Please keep pictures out and return the lines below exactly, from the one holding "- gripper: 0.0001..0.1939" through the last, both included.

**Supplied information**
[Start of section]

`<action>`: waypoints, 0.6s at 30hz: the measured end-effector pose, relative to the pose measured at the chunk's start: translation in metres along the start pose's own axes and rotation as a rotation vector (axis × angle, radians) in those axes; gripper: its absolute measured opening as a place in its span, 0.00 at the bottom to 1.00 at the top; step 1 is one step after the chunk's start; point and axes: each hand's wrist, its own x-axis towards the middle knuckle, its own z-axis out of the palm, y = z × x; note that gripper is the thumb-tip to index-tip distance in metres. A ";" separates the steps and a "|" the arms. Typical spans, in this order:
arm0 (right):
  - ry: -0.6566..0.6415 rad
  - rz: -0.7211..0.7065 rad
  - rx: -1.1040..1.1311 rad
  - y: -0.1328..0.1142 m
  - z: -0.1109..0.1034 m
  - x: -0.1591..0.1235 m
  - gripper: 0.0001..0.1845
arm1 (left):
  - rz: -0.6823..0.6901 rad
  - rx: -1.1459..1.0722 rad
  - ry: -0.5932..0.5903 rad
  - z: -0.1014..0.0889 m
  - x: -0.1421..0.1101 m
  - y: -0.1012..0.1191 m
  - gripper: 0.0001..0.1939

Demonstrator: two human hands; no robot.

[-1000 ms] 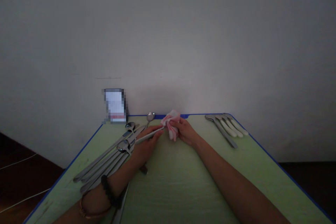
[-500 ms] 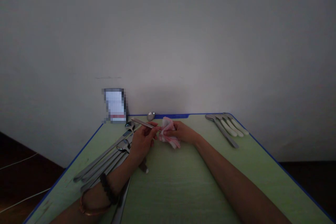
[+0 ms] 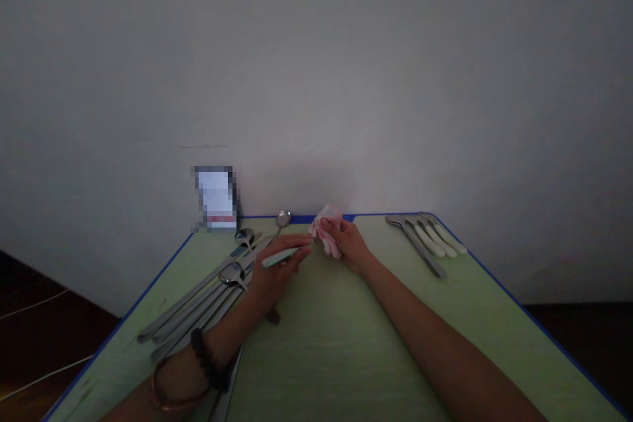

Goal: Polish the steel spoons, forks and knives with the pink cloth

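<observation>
My left hand (image 3: 279, 267) is closed around a piece of cutlery with a flat metal handle (image 3: 281, 258). Its handle end points to the left and slightly down, and its other end is hidden at the fingertips and cloth, so I cannot tell its kind. A crumpled pink and white cloth (image 3: 327, 227) is pinched in my right hand (image 3: 350, 244), up against my left fingertips. Below and left of my left hand, several long-handled metal spoons (image 3: 231, 273) lie on the table, partly covered by my forearm.
Several utensils with white handles (image 3: 430, 239) and a metal-handled one (image 3: 424, 254) lie at the back right of the pale green table (image 3: 336, 356). Another spoon (image 3: 283, 218) lies by the back edge. A phone (image 3: 217, 198) with a blurred screen leans on the wall (image 3: 316, 79).
My right hand has moved up and slightly right with the cloth. The cutlery handle in my left hand has swung from pointing up-left to pointing slightly down-left.
</observation>
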 end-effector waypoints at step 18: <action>0.235 -0.127 0.043 0.006 -0.005 0.010 0.19 | -0.032 0.317 -0.441 0.004 -0.007 0.006 0.15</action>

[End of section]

**Written answer**
  - gripper: 0.0001..0.1939

Demonstrator: two human hands; no robot.

[-1000 ms] 
[-500 ms] 
[+0 ms] 

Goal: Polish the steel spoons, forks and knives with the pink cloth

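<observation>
My left hand (image 3: 279, 267) is closed around a piece of cutlery with a flat metal handle (image 3: 281, 258). Its handle end points to the left and slightly down, and its other end is hidden at the fingertips and cloth, so I cannot tell its kind. A crumpled pink and white cloth (image 3: 327, 227) is pinched in my right hand (image 3: 350, 244), up against my left fingertips. Below and left of my left hand, several long-handled metal spoons (image 3: 231, 273) lie on the table, partly covered by my forearm.
Several utensils with white handles (image 3: 430, 239) and a metal-handled one (image 3: 424, 254) lie at the back right of the pale green table (image 3: 336, 356). Another spoon (image 3: 283, 218) lies by the back edge. A phone (image 3: 217, 198) with a blurred screen leans on the wall (image 3: 316, 79).
My right hand has moved up and slightly right with the cloth. The cutlery handle in my left hand has swung from pointing up-left to pointing slightly down-left.
</observation>
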 end-effector waypoints at step 18: <action>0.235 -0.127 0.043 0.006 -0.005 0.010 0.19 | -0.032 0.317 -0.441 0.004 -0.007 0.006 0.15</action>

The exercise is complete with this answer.